According to Navarro one of the reasons Greece, Spain, Portugal and Ireland have huge public debts is that the income of their states is much less than that of other Eurozone countries. This, again, has its historical roots, as Navarro explained in a recent interview with him held by students of the Pompeu Fabra University:

"...históricamente han sido muy dominados por fuerzas profundamente conservadoras representantes de los mayores poderes financieros y económicos del país, así como de sus clases dominantes, que configuraron unos Estados que favorecieran sus intereses, entre los cuales predominaban unas políticas fiscales muy regresivas. Es decir, que las rentas del trabajo pagan impuestos mucho más altos que las rentas del capital sin olvidar que son Estados en los que existe una enorme impunidad y tolerancia hacia el fraude fiscal en el que incurren predominantemente aquellos grupos y aquellas clases. Esto ocurre en España y en Grecia, y también en Portugal e Irlanda, donde los ingresos al Estado, incluso hoy, han sido más bajos que el promedio de la Eurozona."  

The future

It is positive that we have thoughtful economists. But it would be even better if some of their good ideas are put into practice. In Greece the new government is trying to do that. Hopefully, the Greeks will receive support in the near future from a new government that Spain may get when Podemos wins the elections. According to polls the chances are high that Podemos would win if elections were held today.

Navarro ended his January 2015 Counterpunch article looking at the future. He said:

"The success of Podemos has become a major threat to the Spanish (and to the European) establishment. Today, the Spanish financial, economic, political, and media establishments are on the defensive and in panic, having passed laws that strengthen the repression. The heads of the major banks in Spain are particularly uneasy.

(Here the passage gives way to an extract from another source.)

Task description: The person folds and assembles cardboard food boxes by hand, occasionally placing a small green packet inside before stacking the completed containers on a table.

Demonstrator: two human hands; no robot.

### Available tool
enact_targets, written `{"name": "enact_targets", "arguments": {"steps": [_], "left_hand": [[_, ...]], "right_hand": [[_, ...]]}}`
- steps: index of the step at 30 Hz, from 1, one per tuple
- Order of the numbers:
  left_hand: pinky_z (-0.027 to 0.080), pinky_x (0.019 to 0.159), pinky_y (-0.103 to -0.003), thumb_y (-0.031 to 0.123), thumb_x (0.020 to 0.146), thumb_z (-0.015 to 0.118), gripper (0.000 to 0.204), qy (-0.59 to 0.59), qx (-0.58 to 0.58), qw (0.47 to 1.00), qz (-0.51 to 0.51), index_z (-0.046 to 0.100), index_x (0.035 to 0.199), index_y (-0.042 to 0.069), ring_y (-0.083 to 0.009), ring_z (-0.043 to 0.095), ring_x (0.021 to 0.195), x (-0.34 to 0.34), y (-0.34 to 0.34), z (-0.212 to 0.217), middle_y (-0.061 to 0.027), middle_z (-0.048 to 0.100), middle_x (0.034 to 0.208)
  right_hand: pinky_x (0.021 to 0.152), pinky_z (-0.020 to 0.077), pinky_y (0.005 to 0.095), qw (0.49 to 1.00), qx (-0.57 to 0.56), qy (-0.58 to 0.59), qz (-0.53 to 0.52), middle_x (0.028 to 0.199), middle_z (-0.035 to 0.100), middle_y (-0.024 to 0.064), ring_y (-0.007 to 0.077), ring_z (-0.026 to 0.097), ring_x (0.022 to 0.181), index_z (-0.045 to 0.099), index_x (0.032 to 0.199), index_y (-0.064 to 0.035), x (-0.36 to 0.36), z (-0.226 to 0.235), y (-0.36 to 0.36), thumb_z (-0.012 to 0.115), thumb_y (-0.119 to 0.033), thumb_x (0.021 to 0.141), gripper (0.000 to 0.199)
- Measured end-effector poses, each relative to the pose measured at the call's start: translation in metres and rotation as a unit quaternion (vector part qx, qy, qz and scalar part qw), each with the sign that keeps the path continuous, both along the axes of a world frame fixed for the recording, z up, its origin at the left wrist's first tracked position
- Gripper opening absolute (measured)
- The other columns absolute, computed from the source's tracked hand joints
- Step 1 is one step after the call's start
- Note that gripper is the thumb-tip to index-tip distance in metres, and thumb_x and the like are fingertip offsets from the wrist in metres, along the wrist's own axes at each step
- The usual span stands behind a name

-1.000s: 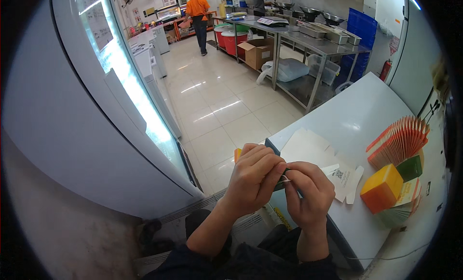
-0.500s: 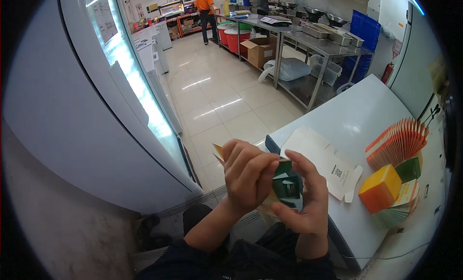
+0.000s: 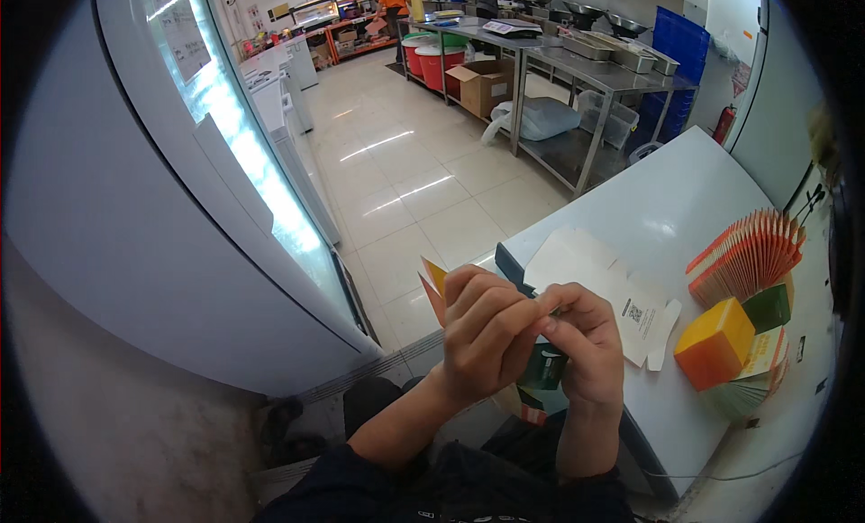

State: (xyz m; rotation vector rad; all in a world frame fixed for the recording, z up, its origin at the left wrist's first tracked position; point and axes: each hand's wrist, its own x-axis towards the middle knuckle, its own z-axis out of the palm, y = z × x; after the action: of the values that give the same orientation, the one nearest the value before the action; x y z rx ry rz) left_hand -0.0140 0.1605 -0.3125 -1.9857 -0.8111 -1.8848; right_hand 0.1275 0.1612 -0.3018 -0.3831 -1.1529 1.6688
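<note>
Up in front of my body, both hands work on a small printed carton [image 3: 542, 370] with dark green panels. My left hand [image 3: 487, 332] is closed round its left side, where yellow and orange flaps stick out past the knuckles. On the other side my right hand [image 3: 586, 343] pinches the upper edge between thumb and fingers, with its fingertips meeting those of the left. Much of the carton is hidden by the hands. Just beyond them, a flattened white carton [image 3: 590, 275] with a small square code lies on the white table [image 3: 671, 194].
To the right on the table stand a yellow-and-orange box [image 3: 714, 345], a fanned stack of orange cartons [image 3: 750, 255] and a green fanned stack [image 3: 741, 397]. A glass-door fridge [image 3: 239, 172] rises at left. Steel tables [image 3: 622, 80] and a person in orange [image 3: 394, 0] are farther off.
My right fingers, spread apart before, have closed on the carton's upper edge against my left hand. The green panel has tilted lower. The far person has moved to the right in view.
</note>
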Motion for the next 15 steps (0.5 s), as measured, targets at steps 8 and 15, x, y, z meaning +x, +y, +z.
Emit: {"name": "enact_targets", "arguments": {"steps": [8, 15], "left_hand": [[0.039, 0.068, -0.037, 0.007, 0.085, 0.065, 0.005, -0.044, -0.006, 0.994, 0.102, 0.061, 0.086, 0.006, -0.0204, 0.054, 0.066, -0.024, 0.006, 0.003, -0.0059, 0.056, 0.072], [0.038, 0.052, -0.027, 0.005, 0.090, 0.060, 0.010, -0.059, -0.091, 0.978, 0.176, 0.056, 0.081, 0.001, -0.0128, 0.048, 0.057, -0.038, 0.004, 0.007, -0.0060, 0.052, 0.069]], "right_hand": [[0.068, 0.0460, 0.0224, 0.953, 0.168, -0.181, -0.177, 0.084, 0.065, 0.0066, 0.0109, 0.061, 0.077, 0.061, 0.102, 0.0019, -0.018, 0.009, -0.005, 0.066, -0.002, 0.084, 0.019], [0.060, 0.0456, 0.0352, 0.817, 0.408, -0.275, -0.300, 0.078, 0.061, 0.0104, 0.0283, 0.059, 0.069, 0.061, 0.089, -0.0018, -0.032, -0.005, -0.005, 0.070, 0.001, 0.074, 0.018]]}}
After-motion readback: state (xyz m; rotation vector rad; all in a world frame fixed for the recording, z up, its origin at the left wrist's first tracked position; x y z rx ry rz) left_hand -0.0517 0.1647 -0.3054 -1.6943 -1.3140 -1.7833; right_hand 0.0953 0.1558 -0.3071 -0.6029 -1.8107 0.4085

Mr. Botín, president of the major bank Santander, indicated four days before he died (a few weeks ago) that he was extremely worried, indicating that Podemos and Catalonia were very threatening to Spain. He, of course, meant his Spain. And he was right. The future is quite open. As Gramsci once indicated, it is the end of a period without a clear view of what the next one will be. Europe, Spain, and Catalonia are ending an era. This is clear. What still is unclear is what will come next. We will see."